Could you print all of the data below again, exactly?

PROVIDED DATA: Begin

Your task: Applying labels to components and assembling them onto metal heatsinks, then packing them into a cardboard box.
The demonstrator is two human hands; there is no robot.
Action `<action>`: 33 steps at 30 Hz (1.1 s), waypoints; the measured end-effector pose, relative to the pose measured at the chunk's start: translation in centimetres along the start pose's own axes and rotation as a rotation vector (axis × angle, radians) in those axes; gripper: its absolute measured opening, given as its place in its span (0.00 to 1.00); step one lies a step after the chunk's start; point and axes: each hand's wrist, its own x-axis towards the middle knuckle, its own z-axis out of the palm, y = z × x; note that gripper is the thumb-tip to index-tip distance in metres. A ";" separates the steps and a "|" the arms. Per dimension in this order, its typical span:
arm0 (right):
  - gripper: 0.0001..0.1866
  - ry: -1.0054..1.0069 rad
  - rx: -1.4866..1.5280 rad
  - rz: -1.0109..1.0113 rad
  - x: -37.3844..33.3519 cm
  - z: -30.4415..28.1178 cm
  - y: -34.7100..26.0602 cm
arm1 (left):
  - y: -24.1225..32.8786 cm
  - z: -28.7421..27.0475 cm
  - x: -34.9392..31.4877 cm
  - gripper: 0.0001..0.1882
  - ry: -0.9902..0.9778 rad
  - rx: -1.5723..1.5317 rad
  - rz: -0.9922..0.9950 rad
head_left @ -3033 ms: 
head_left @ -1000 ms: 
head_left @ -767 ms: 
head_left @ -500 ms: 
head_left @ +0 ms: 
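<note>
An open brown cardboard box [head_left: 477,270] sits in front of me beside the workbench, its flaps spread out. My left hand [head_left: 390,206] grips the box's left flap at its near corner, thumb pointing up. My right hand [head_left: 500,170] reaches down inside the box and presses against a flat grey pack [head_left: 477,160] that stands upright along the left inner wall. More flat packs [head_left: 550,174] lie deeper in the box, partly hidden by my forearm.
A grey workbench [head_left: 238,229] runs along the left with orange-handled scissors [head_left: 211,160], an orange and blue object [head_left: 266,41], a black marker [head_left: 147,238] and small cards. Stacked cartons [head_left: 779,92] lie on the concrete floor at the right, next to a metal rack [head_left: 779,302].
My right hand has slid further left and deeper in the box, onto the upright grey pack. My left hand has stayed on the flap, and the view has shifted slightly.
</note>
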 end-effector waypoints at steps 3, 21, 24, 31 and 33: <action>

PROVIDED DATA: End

RESPONSE BELOW ::
Your task: Applying labels to components and assembling them onto metal heatsinks, then packing them into a cardboard box.
The demonstrator is two human hands; there is no robot.
Action `<action>`: 33 steps at 30 Hz (1.1 s), waypoints; the measured end-effector pose, relative to the pose measured at the chunk's start: translation in centimetres along the start pose's own axes and rotation as a rotation vector (axis × angle, radians) in those axes; gripper: its absolute measured opening, given as its place in its span (0.00 to 1.00); step one lies a step after the chunk's start; point and axes: each hand's wrist, its own x-axis towards the middle knuckle, its own z-axis out of the palm, y = z × x; note that gripper is the thumb-tip to index-tip distance in metres. A ";" separates the steps and a "|" the arms. Per dimension in this order, its typical span:
arm0 (right):
  - gripper: 0.0001..0.1866
  - ry: -1.0054..1.0069 rad
  - rx: -1.4866..1.5280 rad
  - rz: -1.0109..1.0113 rad
  - x: -37.3844..33.3519 cm
  - z: -30.4415..28.1178 cm
  - y: -34.7100..26.0602 cm
arm1 (left):
  - y: -24.1225..32.8786 cm
  - z: -28.7421..27.0475 cm
  - x: -34.9392..31.4877 cm
  - gripper: 0.0001..0.1882
  - ry: -0.9902..0.9778 rad
  - rx: -1.5723..1.5317 rad
  - rz: -0.9922..0.9950 rad
head_left @ -3033 ms: 
head_left @ -1000 ms: 
head_left @ -767 ms: 
head_left @ -500 ms: 
head_left @ +0 ms: 
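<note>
An open brown cardboard box [head_left: 477,270] sits in front of me beside the workbench, its flaps spread out. My left hand [head_left: 390,206] grips the box's left flap at its near corner, thumb pointing up. My right hand [head_left: 500,170] reaches down inside the box and presses against a flat grey pack [head_left: 477,160] that stands upright along the left inner wall. More flat packs [head_left: 550,174] lie deeper in the box, partly hidden by my forearm.
A grey workbench [head_left: 238,229] runs along the left with orange-handled scissors [head_left: 211,160], an orange and blue object [head_left: 266,41], a black marker [head_left: 147,238] and small cards. Stacked cartons [head_left: 779,92] lie on the concrete floor at the right, next to a metal rack [head_left: 779,302].
My right hand has slid further left and deeper in the box, onto the upright grey pack. My left hand has stayed on the flap, and the view has shifted slightly.
</note>
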 end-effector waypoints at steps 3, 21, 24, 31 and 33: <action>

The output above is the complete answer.